Exercise directions - When you write out the listing, keep each word exactly as it stands but include none of its images.

────────

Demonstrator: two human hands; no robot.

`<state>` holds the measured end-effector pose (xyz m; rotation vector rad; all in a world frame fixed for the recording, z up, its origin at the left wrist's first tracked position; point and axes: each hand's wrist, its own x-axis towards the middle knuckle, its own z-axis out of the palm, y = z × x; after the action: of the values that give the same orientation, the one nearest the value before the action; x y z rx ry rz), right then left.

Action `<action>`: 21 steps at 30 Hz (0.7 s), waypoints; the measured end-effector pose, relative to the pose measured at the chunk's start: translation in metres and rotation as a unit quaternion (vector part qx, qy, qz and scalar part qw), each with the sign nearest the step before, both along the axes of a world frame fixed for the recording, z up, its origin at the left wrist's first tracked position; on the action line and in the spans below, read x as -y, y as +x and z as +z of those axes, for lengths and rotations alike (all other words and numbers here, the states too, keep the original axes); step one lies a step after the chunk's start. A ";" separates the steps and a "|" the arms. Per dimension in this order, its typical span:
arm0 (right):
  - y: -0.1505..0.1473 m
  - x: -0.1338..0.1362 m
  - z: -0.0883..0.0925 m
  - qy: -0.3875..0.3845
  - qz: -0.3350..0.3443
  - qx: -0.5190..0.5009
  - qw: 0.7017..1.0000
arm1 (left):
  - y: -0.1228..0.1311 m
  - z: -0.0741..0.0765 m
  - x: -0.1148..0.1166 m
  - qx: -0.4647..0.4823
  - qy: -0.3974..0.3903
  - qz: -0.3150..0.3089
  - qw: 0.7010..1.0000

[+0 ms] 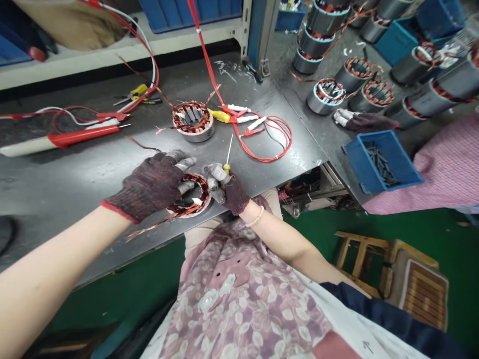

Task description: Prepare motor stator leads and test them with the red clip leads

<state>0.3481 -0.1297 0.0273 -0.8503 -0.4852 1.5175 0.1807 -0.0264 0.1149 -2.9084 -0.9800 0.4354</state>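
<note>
A motor stator (194, 197) wound with copper wire lies on the grey bench (75, 169) near its front edge. My left hand (153, 182), in a dark knit glove, rests over the stator's left side with fingers curled on its rim. My right hand (224, 187), also gloved, is closed on a thin tool with a yellow handle (227, 162), held upright at the stator's right side. Loose copper wire ends (145, 230) trail off the stator toward the bench edge.
A second stator (192, 119) sits farther back with red test leads (262, 134) and clips beside it. Red probes (86, 133) lie at the left. Several stators (329, 94) stand at the right, near a blue bin (381, 159) and another person's pink sleeve (445, 169). A wooden stool (392, 269) stands below.
</note>
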 end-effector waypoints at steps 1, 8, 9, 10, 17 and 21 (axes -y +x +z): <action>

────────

Final answer -
Demonstrator: two human hands; no robot.

`<state>` holds the measured end-effector pose (xyz m; rotation vector rad; all in a world frame fixed for the recording, z up, its origin at the left wrist's first tracked position; point and axes: each hand's wrist, its own x-axis towards the middle knuckle, its own z-axis out of the palm, y = z × x; after the action: of the values that give the same orientation, the one nearest the value before the action; x y z rx ry rz), right then left.

Action `<action>`: 21 steps at 30 Hz (0.7 s), waypoints; the measured end-effector pose, relative to the pose measured at the chunk's start: translation in metres and rotation as a unit quaternion (vector part qx, qy, qz and scalar part qw), each with the sign nearest the step before, both along the axes of a world frame fixed for the recording, z up, its origin at the left wrist's first tracked position; on the action line and in the spans below, read x as -y, y as +x and z as +z of those axes, for lengths and rotations alike (all other words and numbers here, the states too, keep the original axes); step one lies a step after the chunk's start. A ";" separates the steps and a "|" the arms. Per dimension in this order, its typical span:
arm0 (right):
  - y: -0.1505..0.1473 m
  - x: -0.1338..0.1362 m
  - z: -0.0883..0.0925 m
  - qy: -0.3875..0.3845
  - qz: -0.3350..0.3443
  - qx: -0.5190..0.5009
  - qw: 0.7017..1.0000
arm1 (left):
  - y: -0.1228..0.1311 m
  - z: -0.0741..0.0765 m
  - x: -0.1148..0.1166 m
  - qx: -0.4647..0.4823
  - qy: -0.3974..0.3903
  - qz: -0.3150..0.3089
  - qw: 0.7010..1.0000

[+0 ms] 

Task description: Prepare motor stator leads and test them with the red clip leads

<state>0.3481 -0.1297 0.0273 -0.8503 -0.4852 1.5175 0.1807 -0.0264 0.1149 -2.9084 -0.9800 0.4354</state>
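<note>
A motor stator (194, 197) wound with copper wire lies on the grey bench (75, 169) near its front edge. My left hand (153, 182), in a dark knit glove, rests over the stator's left side with fingers curled on its rim. My right hand (224, 187), also gloved, is closed on a thin tool with a yellow handle (227, 162), held upright at the stator's right side. Loose copper wire ends (145, 230) trail off the stator toward the bench edge.
A second stator (192, 119) sits farther back with red test leads (262, 134) and clips beside it. Red probes (86, 133) lie at the left. Several stators (329, 94) stand at the right, near a blue bin (381, 159) and another person's pink sleeve (445, 169). A wooden stool (392, 269) stands below.
</note>
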 end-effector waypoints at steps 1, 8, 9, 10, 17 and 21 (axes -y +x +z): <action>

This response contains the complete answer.